■ **Brief**
Output all the data exactly.

■ **Raw data**
________________________________________

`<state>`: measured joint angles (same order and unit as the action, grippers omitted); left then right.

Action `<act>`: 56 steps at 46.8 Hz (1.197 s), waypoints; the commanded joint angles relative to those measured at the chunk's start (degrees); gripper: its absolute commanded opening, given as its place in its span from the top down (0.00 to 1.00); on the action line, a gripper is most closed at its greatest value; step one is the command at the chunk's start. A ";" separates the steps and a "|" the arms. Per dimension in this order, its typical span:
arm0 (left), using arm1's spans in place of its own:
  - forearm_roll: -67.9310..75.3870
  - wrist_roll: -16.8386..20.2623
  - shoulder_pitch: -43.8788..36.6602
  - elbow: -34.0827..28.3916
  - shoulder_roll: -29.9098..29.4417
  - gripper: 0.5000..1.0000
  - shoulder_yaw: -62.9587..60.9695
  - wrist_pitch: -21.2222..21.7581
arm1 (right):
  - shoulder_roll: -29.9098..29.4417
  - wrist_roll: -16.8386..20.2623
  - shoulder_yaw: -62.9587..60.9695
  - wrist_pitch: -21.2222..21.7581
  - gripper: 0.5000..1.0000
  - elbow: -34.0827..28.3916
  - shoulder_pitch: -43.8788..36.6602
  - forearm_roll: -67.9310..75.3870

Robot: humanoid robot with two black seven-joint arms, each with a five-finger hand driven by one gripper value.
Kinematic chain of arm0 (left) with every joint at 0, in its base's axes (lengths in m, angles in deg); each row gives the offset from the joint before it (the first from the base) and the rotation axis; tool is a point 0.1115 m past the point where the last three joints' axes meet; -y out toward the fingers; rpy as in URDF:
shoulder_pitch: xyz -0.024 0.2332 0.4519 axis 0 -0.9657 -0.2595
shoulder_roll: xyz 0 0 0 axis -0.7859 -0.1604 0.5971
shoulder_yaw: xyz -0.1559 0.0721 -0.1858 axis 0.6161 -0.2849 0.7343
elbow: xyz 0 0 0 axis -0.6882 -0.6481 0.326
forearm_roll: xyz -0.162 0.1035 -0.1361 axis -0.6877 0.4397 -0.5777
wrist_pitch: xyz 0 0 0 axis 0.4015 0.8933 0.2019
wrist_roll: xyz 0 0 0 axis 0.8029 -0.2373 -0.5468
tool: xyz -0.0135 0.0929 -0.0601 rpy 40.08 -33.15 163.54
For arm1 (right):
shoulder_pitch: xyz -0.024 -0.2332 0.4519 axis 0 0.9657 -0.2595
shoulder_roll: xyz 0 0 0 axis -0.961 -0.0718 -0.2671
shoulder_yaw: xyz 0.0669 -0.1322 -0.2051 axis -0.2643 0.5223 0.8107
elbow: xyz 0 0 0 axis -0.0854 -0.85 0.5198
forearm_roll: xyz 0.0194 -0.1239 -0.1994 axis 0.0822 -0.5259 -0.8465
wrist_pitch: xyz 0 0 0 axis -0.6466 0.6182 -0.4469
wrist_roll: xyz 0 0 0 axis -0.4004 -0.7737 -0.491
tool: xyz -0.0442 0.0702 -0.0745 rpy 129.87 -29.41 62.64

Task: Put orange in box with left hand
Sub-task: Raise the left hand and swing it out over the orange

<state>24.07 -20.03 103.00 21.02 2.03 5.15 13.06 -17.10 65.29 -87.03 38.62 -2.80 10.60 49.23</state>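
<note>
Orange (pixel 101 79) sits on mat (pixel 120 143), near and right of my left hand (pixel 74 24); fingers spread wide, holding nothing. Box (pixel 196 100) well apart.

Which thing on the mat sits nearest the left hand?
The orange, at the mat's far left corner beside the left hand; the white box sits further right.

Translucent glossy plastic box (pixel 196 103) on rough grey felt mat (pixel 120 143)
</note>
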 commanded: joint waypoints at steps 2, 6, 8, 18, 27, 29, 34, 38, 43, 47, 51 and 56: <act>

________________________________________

■ **Task answer**
`<state>`: measured joint angles (same order and unit as the action, grippers omitted); left then right.

Action `<act>`: 56 steps at 46.8 Hz (1.197 s), waypoints; the commanded joint angles relative to those measured at the chunk's start (degrees); gripper: its absolute commanded opening, given as its place in its span from the top down (0.00 to 1.00); on the action line, a gripper is most closed at its greatest value; step one is the command at the chunk's start. A ";" separates the steps and a "|" the arms. Per dimension in this order, its typical span:
arm0 (left), using arm1's spans in place of its own:
  - forearm_roll: -67.9310..75.3870
  - wrist_roll: -16.8386..20.2623
  - shoulder_pitch: -43.8788..36.6602
  - elbow: -34.0827..28.3916
  - shoulder_roll: -29.9098..29.4417
  - gripper: 0.5000..1.0000
  - shoulder_yaw: -62.9587..60.9695
  - wrist_pitch: -21.2222..21.7581
arm1 (right):
  - shoulder_roll: -29.9098..29.4417
  - wrist_roll: -16.8386..20.2623
  - shoulder_yaw: -62.9587..60.9695
  - wrist_pitch: -21.2222..21.7581
  - gripper: 0.5000..1.0000
  - elbow: -34.0827..28.3916
  - shoulder_pitch: -43.8788..36.6602
  - forearm_roll: -67.9310..75.3870

Robot: humanoid robot with two black seven-joint arms, each with a five-finger hand driven by one gripper value.
Kinematic chain of arm0 (left) with every joint at 0, in its base's axes (lengths in m, angles in deg); each row gives the offset from the joint before it (the first from the base) and the rotation axis; tool is a point 0.1115 m past the point where the last three joints' axes meet; -y out toward the fingers; rpy as in URDF:
shoulder_pitch: xyz -0.024 0.2332 0.4519 axis 0 -0.9657 -0.2595
shoulder_roll: xyz 0 0 0 axis -0.7859 -0.1604 0.5971
shoulder_yaw: xyz -0.1559 0.0721 -0.1858 axis 0.6161 -0.2849 0.7343
elbow: xyz 0 0 0 axis -0.6882 -0.6481 0.326
forearm_roll: xyz -0.162 0.1035 -0.1361 axis -0.6877 0.4397 -0.5777
wrist_pitch: xyz 0 0 0 axis 0.4015 0.8933 0.2019
wrist_roll: xyz 0 0 0 axis 0.8029 -0.2373 -0.5468
tool: xyz -0.0135 0.0929 -0.0601 rpy 40.08 -33.15 163.54
For arm1 (right):
shoulder_pitch: xyz -0.024 -0.2332 0.4519 axis 0 0.9657 -0.2595
shoulder_roll: xyz 0 0 0 axis -0.961 -0.0718 -0.2671
shoulder_yaw: xyz 0.0669 -0.1322 -0.2051 axis -0.2643 0.5223 0.8107
elbow: xyz 0 0 0 axis -0.0854 -0.85 0.5198
forearm_roll: xyz 0.0194 -0.1239 -0.1994 axis 0.0822 -0.5259 -0.8465
wrist_pitch: xyz 0 0 0 axis -0.6466 0.6182 -0.4469
wrist_roll: xyz 0 0 0 axis -0.4004 -0.7737 -0.491
tool: xyz -0.0442 0.0702 -0.0745 rpy 129.87 -29.41 62.64

Task: Put orange in box with left hand
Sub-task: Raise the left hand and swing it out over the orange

<state>24.07 -20.03 103.00 21.02 2.03 5.15 13.06 -17.10 65.29 -87.03 38.62 -2.80 10.60 49.23</state>
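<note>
Orange (pixel 101 79) sits on mat (pixel 120 143), near and right of my left hand (pixel 74 24); fingers spread wide, holding nothing. Box (pixel 196 100) well apart.

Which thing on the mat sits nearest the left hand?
The orange, at the mat's far left corner beside the left hand; the white box sits further right.

Translucent glossy plastic box (pixel 196 103) on rough grey felt mat (pixel 120 143)
</note>
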 commanded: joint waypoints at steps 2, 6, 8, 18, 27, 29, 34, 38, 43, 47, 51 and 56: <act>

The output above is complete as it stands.